**Task description:** Please write out all of the data below exactly, without including the pictures.
== Given material
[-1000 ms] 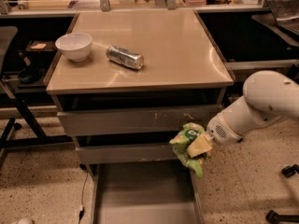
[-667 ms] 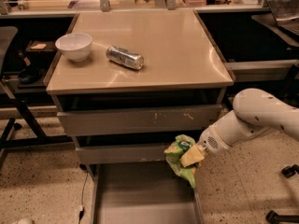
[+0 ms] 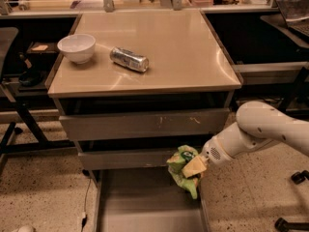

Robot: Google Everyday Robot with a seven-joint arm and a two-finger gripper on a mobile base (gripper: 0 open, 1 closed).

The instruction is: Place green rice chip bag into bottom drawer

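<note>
My gripper (image 3: pixel 192 167) is shut on the green rice chip bag (image 3: pixel 181 172), a crinkly green pouch that hangs from it. The bag hangs over the right side of the bottom drawer (image 3: pixel 140 202), which is pulled out toward me and shows a flat grey floor. The white arm (image 3: pixel 270 129) reaches in from the right. The bag sits just in front of the middle drawer's front (image 3: pixel 125 157).
The beige cabinet top (image 3: pixel 145 57) holds a white bowl (image 3: pixel 76 47) and a silver can (image 3: pixel 129 59) lying on its side. The two upper drawers (image 3: pixel 145 124) are shut. A dark chair frame (image 3: pixel 14 110) stands at left, a wheeled base (image 3: pixel 294 221) at right.
The arm has moved left and slightly down, carrying the bag from beside the cabinet's right edge to over the open bottom drawer.
</note>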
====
**Solved problem:**
[-1000 ms] 
[-667 ms] 
[+0 ms] 

Robot: Google Everyday Robot with a seven-joint arm and a two-finger gripper on a mobile base (gripper: 0 open, 1 closed).

The instruction is: Place green rice chip bag into bottom drawer

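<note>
My gripper (image 3: pixel 192 167) is shut on the green rice chip bag (image 3: pixel 181 172), a crinkly green pouch that hangs from it. The bag hangs over the right side of the bottom drawer (image 3: pixel 140 202), which is pulled out toward me and shows a flat grey floor. The white arm (image 3: pixel 270 129) reaches in from the right. The bag sits just in front of the middle drawer's front (image 3: pixel 125 157).
The beige cabinet top (image 3: pixel 145 57) holds a white bowl (image 3: pixel 76 47) and a silver can (image 3: pixel 129 59) lying on its side. The two upper drawers (image 3: pixel 145 124) are shut. A dark chair frame (image 3: pixel 14 110) stands at left, a wheeled base (image 3: pixel 294 221) at right.
The arm has moved left and slightly down, carrying the bag from beside the cabinet's right edge to over the open bottom drawer.
</note>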

Nothing else remains to be done for this exercise.